This project is designed to research possibilities for automated or semi-automated transcription of herbarium sheet text, both handwritten and typed.


Environment Setup

  1. Create a Python 3.8 virtual environment. For example, in Anaconda Terminal:
    • conda create -n <envname> python=3.8 pip
    • conda activate <envname>
    • pip install -r requirements.txt
    • Install the needed nltk corpora by running the requirements-nltk.py script. For example, in the same Anaconda window, execute:
      • python requirements-nltk.py
  2. Set up Google Cloud Vision credentials. (Optional, but required to generate new GCV analyses.)
    • Download your Google Cloud Service Account Key. Save the file in this main directory, e.g. service_account_token.json. (See Google Cloud help center for more guidance with creating a key.)
    • Copy the Configuration-plain.cfg file as Configuration.cfg.
      • Edit the file to add the name of your service account token (in the GOOGLE_CLOUD_VISION_API section, under serviceAccountTokenPath={name-of-your-service-account-token}.
      • Update any other settings if desired.
  3. Set up Amazon Web Services credentials. (Optional, but required to generate new AWS analyses.)
    • Set up your Amazon Web Services account and store your credentials in the proper location (this location is OS-dependent, please consult the AWS documentation) for full instructions).

Example Workflows

A. Comparing OCR platforms on analyzing herbarium sheet labels

Currently available: Google Cloud Vision and Amazon Web Services Textract

  1. Download the ground truth information for your dataset, plus URLs of the images.
    1. In a web browser, log into a Symbiota portal (Fern Portal or Bryophyte Portal) and download an occurrence file, which will be a CSV file containing image data and transcriptions of the herbarium sheet text.
    2. As an authenticated user, click "Search Collections" under the "Search" tab. Uncheck the box to the left of "Select/Deselect all collections" to deselect everything, and then check the box for the desired dataset (e.g. "Field Museum of Natural History"). Click the search button.
    3. Use the search fields to narrow down your export as needed. Some common examples:
      1. Collector's Last Name (e.g. Steyermark).
    4. Click "Table Display" to load the query results. Near the top right, click the down-arrow button to open a pop-up window for exporting the data.
      1. For "Structure," select "Darwin Core."
      2. For "Data Extensions," deselect "include Determination History" and select "include Image Records."
      3. (Compression should already be checked, and "CSV" selected for file format.)
      4. For "Character Set" select "UTF-8 (unicode)."
      5. Click "Download Records" button.
  2. Download your image set.
    1. Run the script utilities\join_occurrence_file_with_image_urls.py, pointing to the ZIP file you just downloaded.
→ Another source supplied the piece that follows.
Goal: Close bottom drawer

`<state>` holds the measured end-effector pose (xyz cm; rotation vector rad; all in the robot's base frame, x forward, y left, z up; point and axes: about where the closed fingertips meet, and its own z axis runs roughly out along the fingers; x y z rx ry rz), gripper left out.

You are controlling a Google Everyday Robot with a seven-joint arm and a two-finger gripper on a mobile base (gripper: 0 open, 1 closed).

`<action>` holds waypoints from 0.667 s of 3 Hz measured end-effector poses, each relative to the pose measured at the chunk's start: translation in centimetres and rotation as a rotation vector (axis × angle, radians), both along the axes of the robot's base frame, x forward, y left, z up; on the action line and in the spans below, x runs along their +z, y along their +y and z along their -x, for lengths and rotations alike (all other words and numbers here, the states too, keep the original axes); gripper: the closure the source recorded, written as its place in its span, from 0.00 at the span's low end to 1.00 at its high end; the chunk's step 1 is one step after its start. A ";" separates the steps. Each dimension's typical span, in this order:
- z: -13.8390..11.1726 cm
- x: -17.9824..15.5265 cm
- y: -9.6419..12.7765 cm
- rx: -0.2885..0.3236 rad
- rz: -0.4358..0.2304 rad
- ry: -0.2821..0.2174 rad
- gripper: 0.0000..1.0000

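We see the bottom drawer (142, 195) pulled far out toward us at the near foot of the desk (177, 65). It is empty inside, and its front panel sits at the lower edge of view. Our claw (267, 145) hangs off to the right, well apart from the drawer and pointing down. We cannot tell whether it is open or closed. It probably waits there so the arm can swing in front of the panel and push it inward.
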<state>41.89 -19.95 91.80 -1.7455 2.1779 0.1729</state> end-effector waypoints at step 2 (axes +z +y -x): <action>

A new CSV file (e.g. "occurrence_file_with_images.csv") is created in the same directory.
    2. Run the script utilities\download_images_from_csv.py, pointing to (1) the "occurrence_file_with_images.csv" file, and (2) the desired directory for the downloaded image set.
  3. Gather language data.
    1. Run the script utilities\detect_language.py, pointing to (1) the desired directory for the downloaded image set, and (2) the "occurrence_file_with_images.csv" file. This generates a timestamped CSV file called "detect_language_data.csv". This file contains the document level language for each sample as well as any detected languages and the confidence of detection.
    2. If the ground truth for the detected labels exists, you can run the script utilities\language_validation.py pointing to (1) ground truth occurrence file and (2) detect_language_date.csv file and a language_validation_date.csv file will be generated showing the accuracy of the language detection
  4. Retrieve and save OCR data for your image set.
    1. Run the script gather_ocr_data_from_cloud_platforms.py pointing to the folder of images downloaded in the previous step, and the "occurrence_with_image_urls" file.
    2. (To cut down on cloud usage, the program attempts to find already existing ocr response objects, and any OCR responses generated will be saved in the ocr_responses folder, with one subfolder for each cloud platform.) For a brand-new set of images, this script will take 23-30 seconds per image.
    3. The file "occurrence_with_ocr-<yyyy_mm_dd-hh_mm_ss>.csv" will be saved in the folder test_results.
    4. To generate annotated images for each image and cloud platform, e.g. if you want to visualize and manually compare, add a flag 'True' to the script. These images are saved within a new subfolder called cloud_ocr-[yyyy_mm_dd-hh_mm_ss]. (e.g. python gather_ocr_data_from_cloud_platforms.py images True)
  5. Compare OCR data to ground truth data.
    1. Run the script prep_comparison_data.py with the "occurrences_with_ocr" file generated in the previous step. This script saves 2 new files to the test_results folder:
      1. The occurrence file with 3 added columns,saved as "occurrence_with_ocr_and_scores-<yyyy_mm_dd-hh-mm-ss>.csv":
        • labelText - ground truth data (compiled from the human-created transcriptions in the occurrence file)
        • awsMatchingScore - The total "score" for the AWS Textract platform's OCR text found in this image. (Roughly, this score gives 1 pt for an exact match, 0.5 pt for a 60-99% match, and no points for any match <60%)
        • gcvMatchingScore - The total "score" for the GCV platform's OCR text found in this image.
      2. A file called "compare_word_by_word-<yyyy_mm_dd-hh_mm_ss>.csv" which shows the best OCR match (fuzzy match ratio) for each word in the ground truth text (taken from the occurrence file).
    2. (Note: because of the label-finding feature, this script takes roughly 23-30 seconds per image on an average personal computer.)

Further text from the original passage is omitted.